January 18, 7pm
Paul W. Pouliot and Denise K. Pouliot, leaders of The Cowasuck Band of the Pennacook – Abenaki People
Paul and Denise will present a short Indigenous historical narrative and contemporary response about being the continued “Care Takers” of N’dakinna, our homelands. The presentation will highlight ongoing social and environmental activism and how the attendees can be good stewards of Mother Earth by supporting these Indigenous community activities.
This webinar is part of the year-long Exploring Connections to and Stewardship of the Natural World talks. This series is supported by a grant through the NH Humanities Council and aims to provide a public and personal space for the examination of environmental ethics, fostering a deeper understanding of, appreciation for, and care of, our natural world. Programs are free to the public, and streamed via Zoom, YouTube, and Facebook Live.
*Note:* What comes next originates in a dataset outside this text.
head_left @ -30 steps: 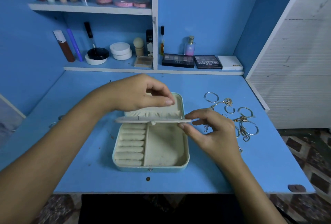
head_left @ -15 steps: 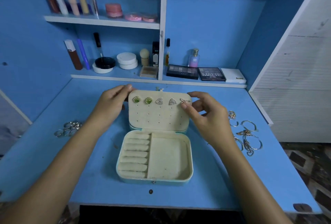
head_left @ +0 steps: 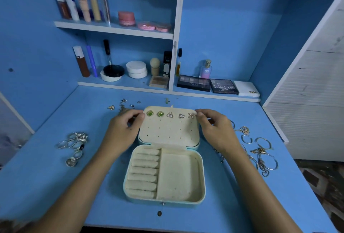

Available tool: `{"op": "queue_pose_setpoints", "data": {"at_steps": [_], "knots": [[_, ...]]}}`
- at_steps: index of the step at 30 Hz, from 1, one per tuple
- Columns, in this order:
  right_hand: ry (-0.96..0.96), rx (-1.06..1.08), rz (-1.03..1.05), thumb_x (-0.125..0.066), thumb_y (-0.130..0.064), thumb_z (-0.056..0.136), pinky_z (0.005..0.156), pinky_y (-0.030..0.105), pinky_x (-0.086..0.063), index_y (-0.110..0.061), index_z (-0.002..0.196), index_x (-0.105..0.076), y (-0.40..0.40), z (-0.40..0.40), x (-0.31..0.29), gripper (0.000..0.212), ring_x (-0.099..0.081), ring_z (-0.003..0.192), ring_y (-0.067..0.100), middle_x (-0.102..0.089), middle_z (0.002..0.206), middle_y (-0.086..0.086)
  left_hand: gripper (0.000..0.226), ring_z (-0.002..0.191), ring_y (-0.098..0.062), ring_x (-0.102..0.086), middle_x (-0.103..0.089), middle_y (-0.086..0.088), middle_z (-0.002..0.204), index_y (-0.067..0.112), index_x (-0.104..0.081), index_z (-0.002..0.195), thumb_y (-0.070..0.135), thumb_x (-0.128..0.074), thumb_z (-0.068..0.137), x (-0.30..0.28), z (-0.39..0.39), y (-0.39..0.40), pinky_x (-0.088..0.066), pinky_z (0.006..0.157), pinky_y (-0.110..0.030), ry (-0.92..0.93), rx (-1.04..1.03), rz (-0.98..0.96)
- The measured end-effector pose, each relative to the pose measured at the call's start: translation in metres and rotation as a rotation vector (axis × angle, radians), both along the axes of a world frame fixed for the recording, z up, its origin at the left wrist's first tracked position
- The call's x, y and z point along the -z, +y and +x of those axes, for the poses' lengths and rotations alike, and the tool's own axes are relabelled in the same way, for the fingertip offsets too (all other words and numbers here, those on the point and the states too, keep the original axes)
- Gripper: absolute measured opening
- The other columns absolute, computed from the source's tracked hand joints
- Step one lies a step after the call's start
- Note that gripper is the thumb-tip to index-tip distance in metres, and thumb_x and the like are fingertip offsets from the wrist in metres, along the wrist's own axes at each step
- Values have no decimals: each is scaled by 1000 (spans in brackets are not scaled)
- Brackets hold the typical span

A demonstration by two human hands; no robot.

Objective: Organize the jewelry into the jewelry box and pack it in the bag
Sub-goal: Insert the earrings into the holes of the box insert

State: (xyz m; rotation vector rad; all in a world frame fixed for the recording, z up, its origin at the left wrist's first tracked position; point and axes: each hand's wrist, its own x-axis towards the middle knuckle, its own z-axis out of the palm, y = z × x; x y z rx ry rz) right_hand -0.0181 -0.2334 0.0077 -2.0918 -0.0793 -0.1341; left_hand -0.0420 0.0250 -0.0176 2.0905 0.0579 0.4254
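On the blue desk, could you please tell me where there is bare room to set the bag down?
Bare desk lies between the heap of silver rings and the open pale-teal jewelry box, and along the front edge. The right side is crowded with gold bangles and chains; small loose earrings litter the back left, behind the left hand.

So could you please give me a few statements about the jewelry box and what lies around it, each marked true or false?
1. Five earrings sit in the top row of the box's earring panel. True.
2. The ring rolls in the jewelry box each hold a ring. False: they are bare; the rings lie on the table beside the left hand.
3. The bracelets lie on the table, on the right hand side. True.
4. The box's lid is closed. False: it lies open.
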Motion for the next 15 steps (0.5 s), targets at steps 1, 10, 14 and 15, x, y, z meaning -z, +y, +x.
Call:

For more information and to see the entire slate of talks, visit our series webpage.
Paul W. Pouliot has been the Sag8mo or Chief Speaker for the Cowasuck Band of the Pennacook and Abenaki People and president of COWASS North America and the Abenaki Nation of Vermont since 1990. Paul is an Indigenous historian, lecturer, Federal Religious Advisor, and a founding member of the Indigenous New Hampshire Collaborative Collective. He is also an Affiliate Faculty member of the UNH Native American and Indigenous Studies Minor and a founding member of the New Hampshire Commission of Native American Affairs.
Denise K. Pouliot is the Sag8moskwa (Female Head Speaker) of the Cowasuck Band of the Pennacook Abenaki People and traditional artist. She currently serves on the New Hampshire Commission on Native American Affairs, is a Federal Religious Advisor, and a founding member of the Indigenous New Hampshire Collaborative Collective. Denise is also an Affiliate Faculty member of the UNH Native American and Indigenous Studies Minor and is the treasurer for COWASS North America and the Abenaki Nation of Vermont.
The New Hampshire Audubon offers multiple opportunities for those interested in joining us as a member or donating for one of our various causes.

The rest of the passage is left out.